Future work could look to apply this type of multi-scale demand estimation with alternative techniques to GLS, which may be more suitable. Further research could look into incorporating separate terms in the O-D adjustment for the internal and external estimations of the prior matrix. Future work could also incorporate other data sources to inform the division between the O-D pairs of the externally estimated O-D movements. For example, in the AM period a greater share of demand could be distributed to the destinations where more employment is located. In this work we used the standard formulation and coefficients for the congestion functions, more accuracy is possible through the use of more advanced function estimates. Lastly, this work assumes that all the edges on the network have flow measurements, future work could look into adapting the method for situations where a number of measurements are missing. For example, flows on edges without measurements could possibly be reconstructed from the measurements on edges that feed into them.

Conclusion

In this work we developed a method of network partitioning through modularity to estimate O-D demand matrices for large road networks to be used in static TA models. We applied it to the central subnetwork of the English SRN and several artificially-generated networks to allow different levels of partition resolution to be tested for their effects on the results of TA models derived solely from loop detector traffic data.

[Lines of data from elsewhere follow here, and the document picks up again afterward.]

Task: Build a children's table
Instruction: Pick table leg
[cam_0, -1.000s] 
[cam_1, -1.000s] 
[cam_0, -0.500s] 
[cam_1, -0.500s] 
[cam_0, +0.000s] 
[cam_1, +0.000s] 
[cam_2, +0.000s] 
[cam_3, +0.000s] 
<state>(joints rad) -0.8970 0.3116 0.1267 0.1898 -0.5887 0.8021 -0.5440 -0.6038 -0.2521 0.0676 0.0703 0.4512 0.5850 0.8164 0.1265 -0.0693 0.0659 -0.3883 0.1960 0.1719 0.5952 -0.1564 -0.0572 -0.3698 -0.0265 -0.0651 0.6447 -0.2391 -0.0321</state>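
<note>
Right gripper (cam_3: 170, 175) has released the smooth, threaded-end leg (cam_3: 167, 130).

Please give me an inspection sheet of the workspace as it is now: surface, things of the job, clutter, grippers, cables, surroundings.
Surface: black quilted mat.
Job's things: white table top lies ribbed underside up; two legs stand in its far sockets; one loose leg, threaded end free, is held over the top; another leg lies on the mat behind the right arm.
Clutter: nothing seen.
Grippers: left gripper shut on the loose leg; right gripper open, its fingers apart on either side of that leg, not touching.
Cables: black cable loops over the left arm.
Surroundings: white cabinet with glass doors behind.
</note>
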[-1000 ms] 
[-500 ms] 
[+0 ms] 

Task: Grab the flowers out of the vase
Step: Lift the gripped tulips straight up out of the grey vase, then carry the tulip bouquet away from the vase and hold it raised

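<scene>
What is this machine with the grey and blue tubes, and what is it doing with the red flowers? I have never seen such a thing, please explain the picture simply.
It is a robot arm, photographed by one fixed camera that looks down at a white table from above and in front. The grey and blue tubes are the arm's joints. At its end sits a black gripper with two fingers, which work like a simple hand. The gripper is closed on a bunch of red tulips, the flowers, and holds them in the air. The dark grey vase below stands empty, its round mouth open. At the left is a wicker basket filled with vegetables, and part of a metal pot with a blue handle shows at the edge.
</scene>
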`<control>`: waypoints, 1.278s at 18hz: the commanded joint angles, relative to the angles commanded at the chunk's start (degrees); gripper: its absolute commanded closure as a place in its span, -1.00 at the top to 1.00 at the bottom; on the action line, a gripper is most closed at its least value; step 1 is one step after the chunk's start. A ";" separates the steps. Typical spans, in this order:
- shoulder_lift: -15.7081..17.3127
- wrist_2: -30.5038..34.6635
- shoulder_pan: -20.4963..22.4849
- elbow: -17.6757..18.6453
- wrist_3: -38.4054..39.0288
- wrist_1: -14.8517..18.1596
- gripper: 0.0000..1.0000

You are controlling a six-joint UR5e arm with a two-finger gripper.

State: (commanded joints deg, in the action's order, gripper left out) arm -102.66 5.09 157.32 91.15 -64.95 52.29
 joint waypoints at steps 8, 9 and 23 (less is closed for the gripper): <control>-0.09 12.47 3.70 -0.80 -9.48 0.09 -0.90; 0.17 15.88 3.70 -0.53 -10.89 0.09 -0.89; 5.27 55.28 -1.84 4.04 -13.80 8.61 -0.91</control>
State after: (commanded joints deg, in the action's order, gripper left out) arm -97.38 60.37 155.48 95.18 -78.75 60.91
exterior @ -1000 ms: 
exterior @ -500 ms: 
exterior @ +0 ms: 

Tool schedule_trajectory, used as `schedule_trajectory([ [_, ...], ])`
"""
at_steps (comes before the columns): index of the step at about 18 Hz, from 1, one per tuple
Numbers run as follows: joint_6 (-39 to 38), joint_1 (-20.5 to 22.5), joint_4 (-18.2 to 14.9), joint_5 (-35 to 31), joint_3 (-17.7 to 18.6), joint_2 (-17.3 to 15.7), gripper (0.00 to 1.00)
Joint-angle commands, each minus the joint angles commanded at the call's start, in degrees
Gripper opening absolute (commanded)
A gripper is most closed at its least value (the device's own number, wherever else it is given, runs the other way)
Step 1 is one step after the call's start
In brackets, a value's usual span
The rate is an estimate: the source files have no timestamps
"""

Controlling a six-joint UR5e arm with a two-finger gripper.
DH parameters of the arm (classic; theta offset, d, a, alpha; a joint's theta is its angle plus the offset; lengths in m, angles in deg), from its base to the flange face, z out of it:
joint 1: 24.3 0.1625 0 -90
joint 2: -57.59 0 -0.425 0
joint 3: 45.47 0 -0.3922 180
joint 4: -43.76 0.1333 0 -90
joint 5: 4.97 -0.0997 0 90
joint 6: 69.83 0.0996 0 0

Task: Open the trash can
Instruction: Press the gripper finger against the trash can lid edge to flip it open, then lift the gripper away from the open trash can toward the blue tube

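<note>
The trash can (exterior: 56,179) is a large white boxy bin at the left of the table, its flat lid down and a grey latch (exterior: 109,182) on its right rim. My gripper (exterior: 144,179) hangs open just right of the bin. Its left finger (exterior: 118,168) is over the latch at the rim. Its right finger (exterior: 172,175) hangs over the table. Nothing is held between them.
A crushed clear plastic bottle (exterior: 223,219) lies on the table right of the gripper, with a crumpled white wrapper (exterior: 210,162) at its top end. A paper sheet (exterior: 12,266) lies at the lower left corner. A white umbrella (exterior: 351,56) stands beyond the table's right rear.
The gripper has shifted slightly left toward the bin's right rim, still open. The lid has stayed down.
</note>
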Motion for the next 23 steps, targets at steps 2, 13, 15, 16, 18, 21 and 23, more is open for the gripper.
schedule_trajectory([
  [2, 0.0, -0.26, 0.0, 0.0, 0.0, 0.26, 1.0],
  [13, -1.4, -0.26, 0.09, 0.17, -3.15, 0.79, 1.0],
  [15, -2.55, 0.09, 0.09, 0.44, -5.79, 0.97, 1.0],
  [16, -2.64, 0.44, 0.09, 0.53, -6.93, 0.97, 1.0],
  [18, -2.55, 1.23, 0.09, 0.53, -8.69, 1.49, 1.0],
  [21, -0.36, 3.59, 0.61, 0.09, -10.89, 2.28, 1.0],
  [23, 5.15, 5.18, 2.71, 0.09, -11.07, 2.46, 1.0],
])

We show that the approach developed allows for traffic to be analysed nationally at different scales. It can be used within infrastructure models to improve their analysis of congestion. It can also be used to create static TA models for strategic analysis and planning with a data source accessible to many transport planners. Future investigations could seek to implement the technique with more accurate techniques for O-D estimation from edge counts and improved adjustment algorithms.